Terdakwa kemudian dinyatakan tidak bersalah atas dua tuduhan pemerkosaan terhadap seorang gadis di bawah 16 tahun setelah persidangan ketiga. Tuduhan lainnya belum diputuskan oleh juri.
Meskipun emosinya bergejolak, Louise bersiap untuk menjalani persidangan lagi, namun CPS memutuskan untuk tidak melanjutkan dan hanya dapat melakukannya dalam keadaan luar biasa.
'Mereka bilang aku adalah saksi yang sangat kredibel, dan dia tidak melakukannya, tapi mereka tidak mau menjalani persidangan ketiga,' kata Louise.
'Betapa lebih luar biasa hal ini dibandingkan dengan seorang pemerkosa anak yang juga pernah dihukum karena kekerasan dalam rumah tangga dan sejumlah hukuman kekerasan, mengemudi di bawah pengaruh alkohol, melukai tubuh secara parah, melakukan tindak pidana pengrusakan, pencurian kendaraan… sebut saja, dia mendapatkannya.

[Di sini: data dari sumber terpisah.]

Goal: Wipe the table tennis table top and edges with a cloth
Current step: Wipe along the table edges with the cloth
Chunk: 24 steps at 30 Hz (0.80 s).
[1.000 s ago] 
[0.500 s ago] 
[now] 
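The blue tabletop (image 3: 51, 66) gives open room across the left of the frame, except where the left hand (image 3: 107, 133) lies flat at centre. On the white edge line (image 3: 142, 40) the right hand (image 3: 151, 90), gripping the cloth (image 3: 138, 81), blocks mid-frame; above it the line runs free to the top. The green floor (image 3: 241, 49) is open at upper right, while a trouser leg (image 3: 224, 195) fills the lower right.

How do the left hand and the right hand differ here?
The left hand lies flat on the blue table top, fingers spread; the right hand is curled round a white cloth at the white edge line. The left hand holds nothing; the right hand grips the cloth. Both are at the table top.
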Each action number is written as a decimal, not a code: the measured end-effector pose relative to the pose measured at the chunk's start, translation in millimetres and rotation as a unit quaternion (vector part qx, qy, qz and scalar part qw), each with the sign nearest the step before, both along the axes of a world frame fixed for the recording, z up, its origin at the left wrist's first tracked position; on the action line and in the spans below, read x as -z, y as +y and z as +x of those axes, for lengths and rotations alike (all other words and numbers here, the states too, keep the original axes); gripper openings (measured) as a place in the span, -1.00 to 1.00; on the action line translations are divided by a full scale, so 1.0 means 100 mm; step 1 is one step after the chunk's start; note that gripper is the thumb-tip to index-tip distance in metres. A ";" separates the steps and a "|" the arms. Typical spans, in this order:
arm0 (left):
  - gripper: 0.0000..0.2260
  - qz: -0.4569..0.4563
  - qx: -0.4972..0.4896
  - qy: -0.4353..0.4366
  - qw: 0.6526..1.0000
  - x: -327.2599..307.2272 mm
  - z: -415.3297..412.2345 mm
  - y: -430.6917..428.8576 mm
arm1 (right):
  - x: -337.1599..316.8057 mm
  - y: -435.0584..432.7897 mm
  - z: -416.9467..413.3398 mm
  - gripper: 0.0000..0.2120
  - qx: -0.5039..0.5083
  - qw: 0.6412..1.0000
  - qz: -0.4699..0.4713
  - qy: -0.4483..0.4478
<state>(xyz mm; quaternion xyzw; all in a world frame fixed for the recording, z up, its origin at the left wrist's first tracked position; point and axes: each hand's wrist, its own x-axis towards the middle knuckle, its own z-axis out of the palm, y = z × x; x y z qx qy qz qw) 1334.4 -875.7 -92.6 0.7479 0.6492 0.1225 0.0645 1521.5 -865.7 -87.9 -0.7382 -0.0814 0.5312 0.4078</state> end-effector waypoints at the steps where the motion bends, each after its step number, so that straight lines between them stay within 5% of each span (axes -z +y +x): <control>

'Mereka (CPS) menghancurkan saya. Mereka tidak peduli.'
'Para penyintas mungkin menunggu berbulan-bulan atau bahkan bertahun-tahun untuk mengambil keputusan mengenai kasus mereka, atau mereka mungkin diberitahu bahwa kasus mereka tidak mendapat tindakan lebih lanjut tanpa banyak klarifikasi tentang alasannya,' kata Jayne Butler, CEO badan amal Rape Crisis England & Wales.